◆ Task details ◆
Find the lines in the records below that contain "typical", and report each of them.

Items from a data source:
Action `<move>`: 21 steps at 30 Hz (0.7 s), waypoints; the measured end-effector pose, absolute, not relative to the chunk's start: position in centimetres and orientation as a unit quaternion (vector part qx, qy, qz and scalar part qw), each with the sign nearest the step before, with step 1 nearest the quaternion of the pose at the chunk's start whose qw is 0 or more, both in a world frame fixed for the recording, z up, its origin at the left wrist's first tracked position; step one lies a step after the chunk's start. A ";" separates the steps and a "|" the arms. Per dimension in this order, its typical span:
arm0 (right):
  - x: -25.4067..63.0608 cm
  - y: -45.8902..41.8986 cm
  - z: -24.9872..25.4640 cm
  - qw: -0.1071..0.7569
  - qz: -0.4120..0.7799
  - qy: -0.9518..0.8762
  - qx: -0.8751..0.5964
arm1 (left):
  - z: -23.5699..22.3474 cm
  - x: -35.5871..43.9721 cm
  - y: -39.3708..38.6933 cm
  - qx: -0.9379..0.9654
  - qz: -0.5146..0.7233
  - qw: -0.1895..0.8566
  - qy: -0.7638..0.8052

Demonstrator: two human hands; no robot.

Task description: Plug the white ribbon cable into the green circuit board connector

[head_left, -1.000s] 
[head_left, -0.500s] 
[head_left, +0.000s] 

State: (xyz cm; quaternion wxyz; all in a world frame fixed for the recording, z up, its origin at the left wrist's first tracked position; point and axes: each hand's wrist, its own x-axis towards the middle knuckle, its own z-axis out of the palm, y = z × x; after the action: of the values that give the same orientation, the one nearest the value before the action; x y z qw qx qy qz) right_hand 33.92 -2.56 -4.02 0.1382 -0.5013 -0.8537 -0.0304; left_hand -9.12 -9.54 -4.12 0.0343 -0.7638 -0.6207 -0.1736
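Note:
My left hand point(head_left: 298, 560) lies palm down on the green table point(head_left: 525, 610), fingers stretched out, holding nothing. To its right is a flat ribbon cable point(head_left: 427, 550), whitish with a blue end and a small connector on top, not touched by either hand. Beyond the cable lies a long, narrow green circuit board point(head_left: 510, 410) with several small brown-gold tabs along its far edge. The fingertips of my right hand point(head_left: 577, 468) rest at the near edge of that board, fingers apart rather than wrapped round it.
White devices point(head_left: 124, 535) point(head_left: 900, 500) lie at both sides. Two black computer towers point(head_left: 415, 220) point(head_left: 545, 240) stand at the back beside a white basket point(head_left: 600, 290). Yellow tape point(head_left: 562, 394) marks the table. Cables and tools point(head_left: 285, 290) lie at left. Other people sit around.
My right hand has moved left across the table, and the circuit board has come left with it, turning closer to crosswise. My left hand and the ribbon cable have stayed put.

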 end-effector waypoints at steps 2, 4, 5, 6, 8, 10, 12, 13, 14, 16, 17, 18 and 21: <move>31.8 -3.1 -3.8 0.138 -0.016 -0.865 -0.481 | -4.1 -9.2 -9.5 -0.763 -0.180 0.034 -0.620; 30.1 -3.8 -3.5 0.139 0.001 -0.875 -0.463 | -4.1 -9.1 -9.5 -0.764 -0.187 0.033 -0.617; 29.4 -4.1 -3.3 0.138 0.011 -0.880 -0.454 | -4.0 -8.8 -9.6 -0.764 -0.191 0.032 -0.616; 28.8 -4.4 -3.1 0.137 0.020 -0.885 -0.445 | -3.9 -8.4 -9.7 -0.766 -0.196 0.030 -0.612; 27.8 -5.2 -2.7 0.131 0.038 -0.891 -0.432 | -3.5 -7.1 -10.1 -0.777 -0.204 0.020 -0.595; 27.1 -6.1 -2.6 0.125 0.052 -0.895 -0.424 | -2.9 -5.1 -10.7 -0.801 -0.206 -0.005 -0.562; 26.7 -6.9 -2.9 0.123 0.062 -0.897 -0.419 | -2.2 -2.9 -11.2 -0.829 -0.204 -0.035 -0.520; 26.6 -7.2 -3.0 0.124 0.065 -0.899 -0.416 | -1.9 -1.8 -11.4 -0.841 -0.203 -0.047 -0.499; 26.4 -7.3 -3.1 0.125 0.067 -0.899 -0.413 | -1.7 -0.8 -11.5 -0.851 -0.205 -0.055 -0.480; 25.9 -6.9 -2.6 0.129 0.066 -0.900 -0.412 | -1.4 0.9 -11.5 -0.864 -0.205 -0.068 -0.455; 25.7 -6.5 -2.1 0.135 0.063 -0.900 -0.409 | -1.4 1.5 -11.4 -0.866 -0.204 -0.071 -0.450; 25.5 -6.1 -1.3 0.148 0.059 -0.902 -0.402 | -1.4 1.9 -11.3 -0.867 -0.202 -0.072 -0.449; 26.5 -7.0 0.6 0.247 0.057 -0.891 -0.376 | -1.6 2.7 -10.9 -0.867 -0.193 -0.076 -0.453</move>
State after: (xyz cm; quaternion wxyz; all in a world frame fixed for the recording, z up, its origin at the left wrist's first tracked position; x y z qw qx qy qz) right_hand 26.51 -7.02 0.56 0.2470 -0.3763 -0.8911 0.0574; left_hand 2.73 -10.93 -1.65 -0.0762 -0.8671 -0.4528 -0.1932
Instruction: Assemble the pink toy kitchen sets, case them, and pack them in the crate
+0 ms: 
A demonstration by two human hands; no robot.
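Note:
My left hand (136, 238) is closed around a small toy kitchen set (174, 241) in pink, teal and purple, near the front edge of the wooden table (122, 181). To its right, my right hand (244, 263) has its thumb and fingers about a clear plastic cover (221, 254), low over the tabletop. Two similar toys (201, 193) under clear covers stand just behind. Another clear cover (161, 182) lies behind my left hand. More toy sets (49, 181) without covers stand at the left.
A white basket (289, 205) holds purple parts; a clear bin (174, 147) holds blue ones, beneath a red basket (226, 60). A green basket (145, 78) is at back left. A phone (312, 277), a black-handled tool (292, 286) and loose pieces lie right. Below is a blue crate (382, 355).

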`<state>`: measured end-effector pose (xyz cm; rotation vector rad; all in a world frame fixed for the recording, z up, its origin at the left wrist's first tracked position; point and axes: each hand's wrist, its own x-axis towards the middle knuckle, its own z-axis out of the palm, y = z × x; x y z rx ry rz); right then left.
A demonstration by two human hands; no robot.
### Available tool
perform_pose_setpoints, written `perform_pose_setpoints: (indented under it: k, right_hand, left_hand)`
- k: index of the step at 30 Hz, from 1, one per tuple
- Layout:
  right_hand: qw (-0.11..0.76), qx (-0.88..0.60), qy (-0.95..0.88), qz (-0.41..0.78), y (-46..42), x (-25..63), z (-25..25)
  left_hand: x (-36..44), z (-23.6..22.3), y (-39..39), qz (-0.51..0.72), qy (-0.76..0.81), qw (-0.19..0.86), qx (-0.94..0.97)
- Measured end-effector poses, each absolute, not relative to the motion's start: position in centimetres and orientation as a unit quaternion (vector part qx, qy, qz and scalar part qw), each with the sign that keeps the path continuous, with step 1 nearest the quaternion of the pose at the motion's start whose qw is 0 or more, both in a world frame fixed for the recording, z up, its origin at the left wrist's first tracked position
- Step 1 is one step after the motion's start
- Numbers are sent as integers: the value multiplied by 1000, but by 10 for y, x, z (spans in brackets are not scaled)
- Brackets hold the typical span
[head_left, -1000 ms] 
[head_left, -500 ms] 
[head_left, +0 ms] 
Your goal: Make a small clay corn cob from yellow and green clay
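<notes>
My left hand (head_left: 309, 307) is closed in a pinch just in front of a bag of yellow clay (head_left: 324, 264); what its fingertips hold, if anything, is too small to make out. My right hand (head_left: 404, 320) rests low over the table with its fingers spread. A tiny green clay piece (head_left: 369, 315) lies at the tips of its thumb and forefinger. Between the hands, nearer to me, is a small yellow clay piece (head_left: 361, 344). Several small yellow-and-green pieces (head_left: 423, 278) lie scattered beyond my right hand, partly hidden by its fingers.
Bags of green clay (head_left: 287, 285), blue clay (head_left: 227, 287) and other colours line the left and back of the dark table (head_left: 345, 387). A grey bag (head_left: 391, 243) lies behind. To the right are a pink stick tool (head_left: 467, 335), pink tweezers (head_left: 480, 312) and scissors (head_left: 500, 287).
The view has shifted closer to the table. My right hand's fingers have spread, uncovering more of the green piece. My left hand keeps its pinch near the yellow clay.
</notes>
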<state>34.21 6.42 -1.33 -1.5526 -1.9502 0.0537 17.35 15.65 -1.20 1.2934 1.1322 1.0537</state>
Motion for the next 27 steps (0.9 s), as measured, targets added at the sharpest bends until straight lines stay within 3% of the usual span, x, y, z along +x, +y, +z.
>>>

◆ Your response ◆
Action `<move>`: 21 steps at 30 Hz (0.7 s), waypoints; the measured end-effector pose, absolute, not relative to the chunk's start: position in centimetres and orientation as a unit quaternion (vector part qx, qy, qz and scalar part qw), each with the sign nearest the step before, with step 1 nearest the quaternion of the pose at the chunk's start whose qw is 0 or more, both in a world frame fixed for the recording, z up, its origin at the left wrist's first tracked position; step one lies a step after the chunk's start. A ";" separates the steps and a "|" the arms. Per dimension in this order, its typical span:
- Brackets hold the typical span

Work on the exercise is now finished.